Saturday, November 11, 2006

you know you're getting old when this is your friday night.

the internet: tiffany? is that you? what are you doing here at midnight on a friday? shouldn't you be blacked out and spending money you don't have at a bar somewhere?

me: please do not talk to me about drinking. ever. again.

the internet: spill it, girl. what happened to you last night?

me: i went over to my favorite ex-professor's house for dinner.

the internet: and?

me: well, i had a few drinks there, and then i had to stop at work to pick something up on the way home. some of my friends were out, so i had a drink with them there, and to be honest--that's when things start to get a little fuzzy.

the internet: *smirking*

me: all i know is that i really wasn't planning on being out and about. i mean, i was wearing a fleece hoodie and some pajama pants that were covered in paint stains from when we remodeled the restaurant. i had a grand total of $3 in my purse. but then my drunk friend mel was all 'don't worry, i have money,' and i was all 'free drinks are good!'

the internet: well, free drinks ARE good.

me: sometimes.

the internet: too many free drinks, then?

me: all i know is all of the sudden it was midnight and i brilliantly decided that i should go home because i had to work in the morning. so, apparently at midnight my brain was still functioning in at least some kind of reasonable way. so, i walked five minutes from the bar i was at, back to the bar i work at. apparently in that five minutes i became the drunkest person on the planet, because when i got back to my bar i was found banging on the window and trying to convince people to come let me into the bar, which i thought was closed for some reason. i think i was actually yelling 'for the love of god, just let me in...i work here!'*

the internet: *nearly pees itself imagining the ridiculous sight.'

me: yeah, it wasn't good. i just hope right now someone else is getting really drunk and making an idiot of themselves so by tomorrow everyone will have forgotten about me.
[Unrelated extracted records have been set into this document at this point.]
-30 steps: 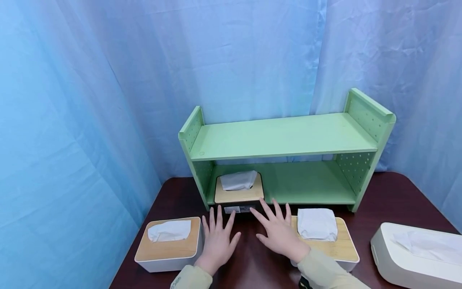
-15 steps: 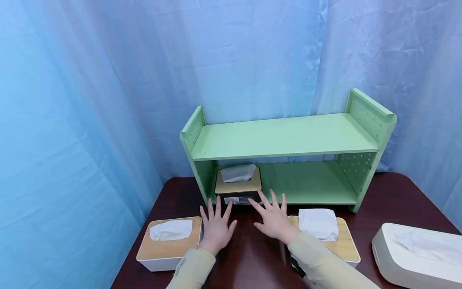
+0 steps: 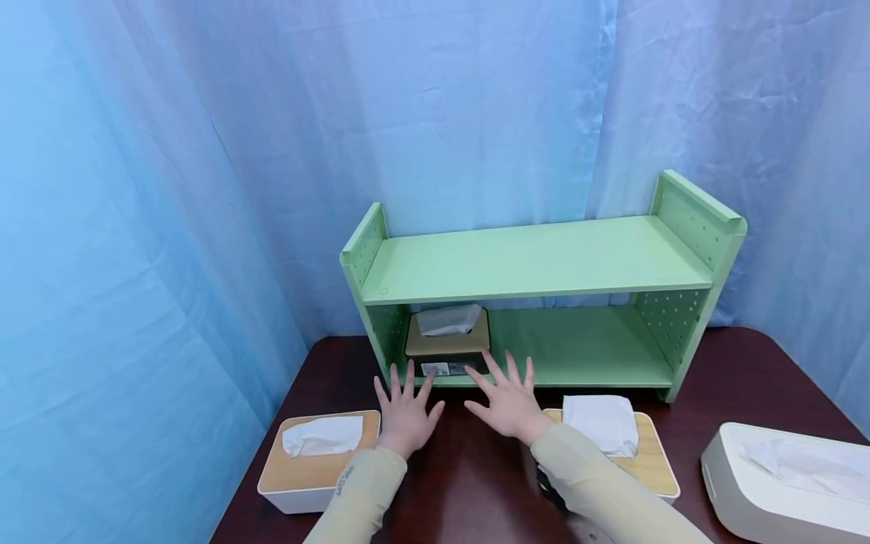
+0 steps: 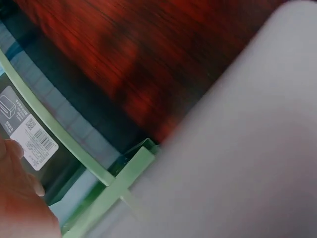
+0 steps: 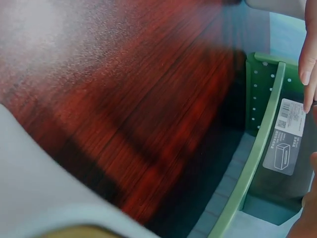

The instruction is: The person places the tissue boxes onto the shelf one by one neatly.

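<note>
A black tissue box (image 3: 445,346) with a light wooden lid and a white tissue stands at the left end of the lower shelf of a green rack (image 3: 537,261). My left hand (image 3: 406,419) and right hand (image 3: 506,404) are both spread, fingertips at the box's front face. The left wrist view shows left-hand fingers (image 4: 22,168) against the label (image 4: 37,141). Seen from the right wrist, a left fingertip meets the label's white part, and the right hand (image 5: 307,213) is at the box's other end. Exact contact of the right fingertips is hard to tell.
A white tissue box with wooden lid (image 3: 299,472) stands left of my left hand. Another wood-lidded tissue box (image 3: 649,461) is beside my right forearm, partly behind it. A long all-white tissue box (image 3: 761,491) lies at the far right on the dark table (image 3: 462,483).
The black tissue box has slid backward from the rack's front edge, deeper onto the lower shelf. Both hands have moved forward with it, fingers still spread.
</note>
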`<state>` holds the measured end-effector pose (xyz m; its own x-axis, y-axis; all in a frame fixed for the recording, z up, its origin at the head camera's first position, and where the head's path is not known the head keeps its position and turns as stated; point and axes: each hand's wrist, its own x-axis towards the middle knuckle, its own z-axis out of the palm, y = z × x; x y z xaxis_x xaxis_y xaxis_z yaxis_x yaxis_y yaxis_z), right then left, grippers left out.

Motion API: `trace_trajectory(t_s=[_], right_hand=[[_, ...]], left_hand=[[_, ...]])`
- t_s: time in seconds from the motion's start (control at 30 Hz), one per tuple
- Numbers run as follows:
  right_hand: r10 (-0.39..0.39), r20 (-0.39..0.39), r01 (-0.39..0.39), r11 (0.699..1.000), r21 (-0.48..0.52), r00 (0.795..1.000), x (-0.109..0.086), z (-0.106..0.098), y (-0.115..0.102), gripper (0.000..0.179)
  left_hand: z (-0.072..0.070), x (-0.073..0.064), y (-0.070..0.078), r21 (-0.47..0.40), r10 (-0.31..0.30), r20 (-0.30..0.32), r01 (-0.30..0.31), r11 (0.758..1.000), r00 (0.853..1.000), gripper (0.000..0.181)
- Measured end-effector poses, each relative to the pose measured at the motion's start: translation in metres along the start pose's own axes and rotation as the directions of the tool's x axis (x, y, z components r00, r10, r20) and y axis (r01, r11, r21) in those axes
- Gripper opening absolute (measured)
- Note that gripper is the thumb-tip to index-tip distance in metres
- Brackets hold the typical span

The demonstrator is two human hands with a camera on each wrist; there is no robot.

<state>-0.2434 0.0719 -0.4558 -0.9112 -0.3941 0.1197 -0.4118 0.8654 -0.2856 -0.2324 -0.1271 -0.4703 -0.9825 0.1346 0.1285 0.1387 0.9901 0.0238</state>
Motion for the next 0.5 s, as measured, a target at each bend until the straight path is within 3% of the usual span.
trace_trajectory(t_s=[0.2,0.5], right_hand=[[0.014,0.010,-0.014,0.999,0.039,1.000,0.0037,-0.0021,-0.0029,0.062],[0.025,0.029,-0.027,0.999,0.048,0.999,0.0063,-0.0049,-0.0035,0.063]], left_hand=[[-0.0006,0.0049,-0.0005,-0.057,-0.008,0.015,0.009,0.998,1.000,0.058],[-0.0069,0.0065,0.0023,-0.074,-0.020,0.046,0.024,0.997,0.999,0.060]])
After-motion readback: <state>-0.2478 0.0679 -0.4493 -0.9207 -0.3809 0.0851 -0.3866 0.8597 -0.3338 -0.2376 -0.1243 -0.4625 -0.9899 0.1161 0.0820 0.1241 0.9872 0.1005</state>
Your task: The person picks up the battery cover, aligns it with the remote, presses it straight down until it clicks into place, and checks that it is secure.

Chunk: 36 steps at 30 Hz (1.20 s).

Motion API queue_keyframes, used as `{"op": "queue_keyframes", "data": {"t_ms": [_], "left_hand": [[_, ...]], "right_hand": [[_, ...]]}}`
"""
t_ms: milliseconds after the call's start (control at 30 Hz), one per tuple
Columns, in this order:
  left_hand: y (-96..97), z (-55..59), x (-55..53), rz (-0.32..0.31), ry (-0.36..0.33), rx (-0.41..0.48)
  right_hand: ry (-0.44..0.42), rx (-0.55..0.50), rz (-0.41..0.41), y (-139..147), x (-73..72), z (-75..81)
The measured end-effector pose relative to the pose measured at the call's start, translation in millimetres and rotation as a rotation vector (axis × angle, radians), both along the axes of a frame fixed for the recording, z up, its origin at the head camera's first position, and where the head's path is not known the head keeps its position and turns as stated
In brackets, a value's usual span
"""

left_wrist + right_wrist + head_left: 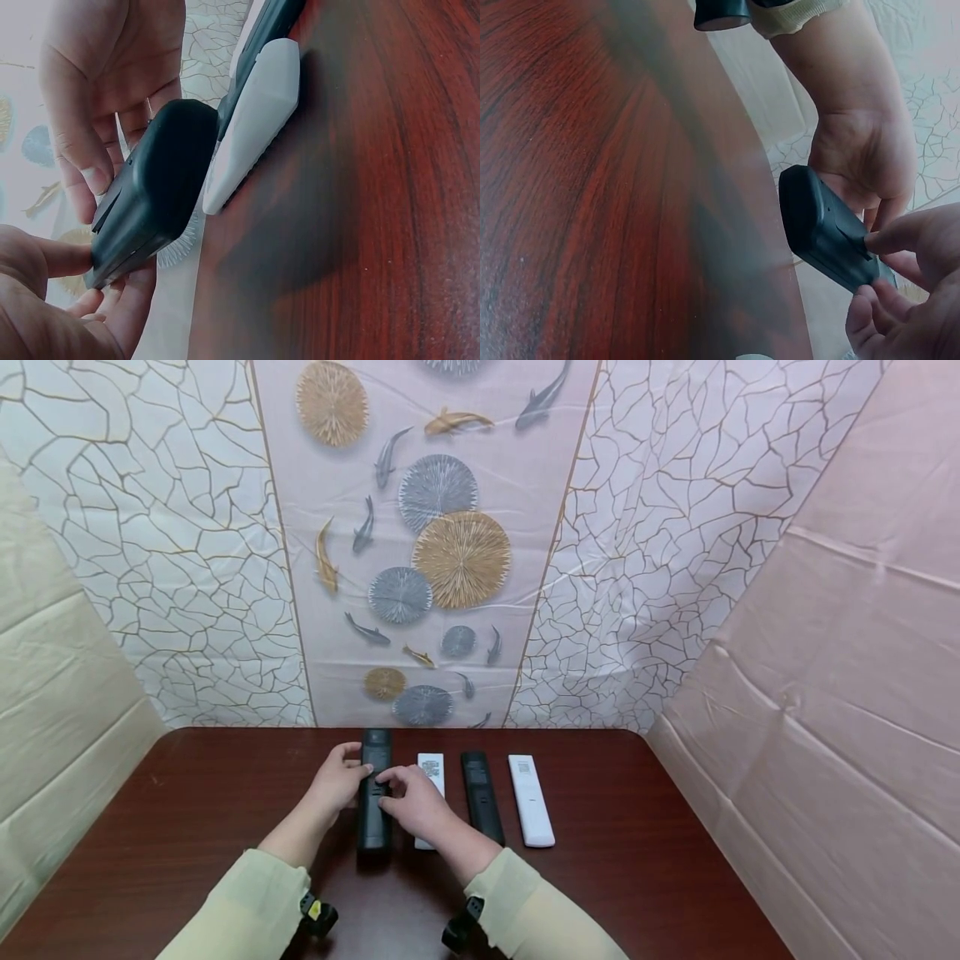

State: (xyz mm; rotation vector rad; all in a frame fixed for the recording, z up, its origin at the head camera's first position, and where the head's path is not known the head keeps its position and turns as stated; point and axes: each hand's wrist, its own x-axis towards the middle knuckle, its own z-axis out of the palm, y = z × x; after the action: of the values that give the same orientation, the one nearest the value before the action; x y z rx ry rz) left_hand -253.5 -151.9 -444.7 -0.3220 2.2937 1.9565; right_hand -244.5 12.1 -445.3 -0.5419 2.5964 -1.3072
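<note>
A black remote control (374, 828) is held back side up over the table, its length pointing away from me. My left hand (336, 783) grips its left side, thumb on the upper face and fingers underneath. From the other side my right hand (422, 800) reaches over the remote's middle, thumb and a finger pinching at the battery cover (860, 246). One end of that cover stands slightly raised from the body in both wrist views. The right fingertips partly hide it. What lies under the cover is hidden.
Right of the held remote lie a white remote (431, 767), partly behind my right hand, another black remote (482, 797) and a second white remote (532, 806), roughly in a row. The dark red wooden table (645, 877) ends at a patterned cloth backdrop (420, 643).
</note>
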Motion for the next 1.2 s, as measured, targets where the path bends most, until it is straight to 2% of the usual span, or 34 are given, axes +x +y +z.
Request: {"op": "queue_keyframes", "data": {"t_ms": [167, 300, 433, 567, 867, 1200], "left_hand": [[0.4, -0.1, 1.1, 0.005, -0.011, 0.009], [0.7, 0.4, 2.3, -0.002, 0.0, 0.017], [0.6, 0.7, 1.5, -0.013, 0.009, 0.037], [0.3, 0.3, 0.8, -0.019, 0.017, 0.056], [0.6, 4.0, 2.7, -0.005, 0.019, 0.052], [0.5, 7.8, 4.7, 0.007, -0.002, 0.051]], "right_hand": [[-0.065, -0.082, -0.036, 2, -2.5, -2.0], [-0.172, -0.202, -0.043, 5, -5.9, -3.5], [-0.277, -0.322, -0.022, 8, -9.8, -2.7], [-0.341, -0.393, -0.002, 9, -12.4, -2.2], [-0.36, -0.432, -0.006, 8, -15.2, -4.1], [-0.331, -0.423, 0.001, 5, -14.4, -3.0]]}}
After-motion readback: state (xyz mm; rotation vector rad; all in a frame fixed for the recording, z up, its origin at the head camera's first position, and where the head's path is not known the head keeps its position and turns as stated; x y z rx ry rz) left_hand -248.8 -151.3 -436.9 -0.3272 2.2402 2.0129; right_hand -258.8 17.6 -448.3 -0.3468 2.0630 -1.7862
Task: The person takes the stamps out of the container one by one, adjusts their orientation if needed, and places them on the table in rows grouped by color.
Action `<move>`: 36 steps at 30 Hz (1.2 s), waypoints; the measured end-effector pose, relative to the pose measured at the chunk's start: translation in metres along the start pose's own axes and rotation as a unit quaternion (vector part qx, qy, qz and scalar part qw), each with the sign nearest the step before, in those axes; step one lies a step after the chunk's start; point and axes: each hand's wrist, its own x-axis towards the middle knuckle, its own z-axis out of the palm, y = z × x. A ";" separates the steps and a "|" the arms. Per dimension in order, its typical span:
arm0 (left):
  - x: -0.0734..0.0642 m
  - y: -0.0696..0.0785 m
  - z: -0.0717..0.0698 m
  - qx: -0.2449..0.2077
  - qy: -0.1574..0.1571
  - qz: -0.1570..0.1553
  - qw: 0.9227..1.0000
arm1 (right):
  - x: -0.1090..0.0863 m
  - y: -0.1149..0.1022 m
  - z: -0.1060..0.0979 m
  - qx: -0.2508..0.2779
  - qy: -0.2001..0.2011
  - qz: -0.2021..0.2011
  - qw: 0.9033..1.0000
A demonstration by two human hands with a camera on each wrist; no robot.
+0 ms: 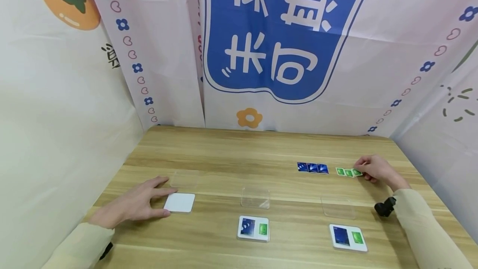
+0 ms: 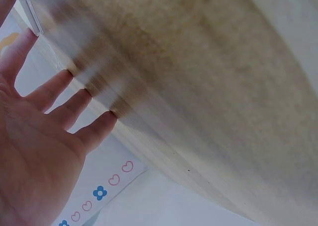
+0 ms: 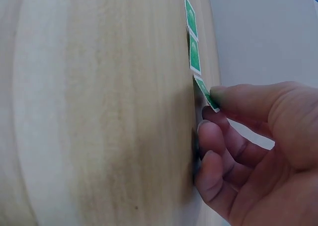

the internet: you know what's really funny about this whole thing?

me: the fact that i just stopped puking a few hours ago?

the internet: no. the fact that your last blog post was all about how to NOT make an idiot out of yourself at the bar.

me: yeah. irony is a whore.

*this is especially ridiculous because i actually have keys to the bar. so, you know, had it actually been closed, WHICH IT TOTALLY WASN'T BECAUSE IT WAS ONLY MIDNIGHT, i would have been able to let myself in.

7 Comments:

Blogger Missy said...

LOL!!!! such a good story.

12:31 AM  
Anonymous Anonymous said...

I think we have all had that night. Glad you made it out alive to share it will us

4:39 AM  
Blogger PWT said...

Hey, you could have stayed in and had Kentucky Fried Chicken and an X-MEN marathon...

8:46 PM  
Blogger Jen!! said...

lol. omg. freakin hilarious dude. i laughed in my monitor's face.

4:10 PM  
Anonymous Anonymous said...

loser

7:48 PM  
Blogger tiffany said...

great.
jesus is onto me.
i knew it was only a matter of time...

does anyone else think it's weird that jesus doesn't capitalize his name?
maybe he's just going with the flow of my blog.
if so, that's awfully nice of him.
i've always heard he was a nice guy...

10:05 PM  
Blogger Michelle said...

he he he, I hadn't seen this...sorry to laugh at your expense, but I'm a bitch - what can I say?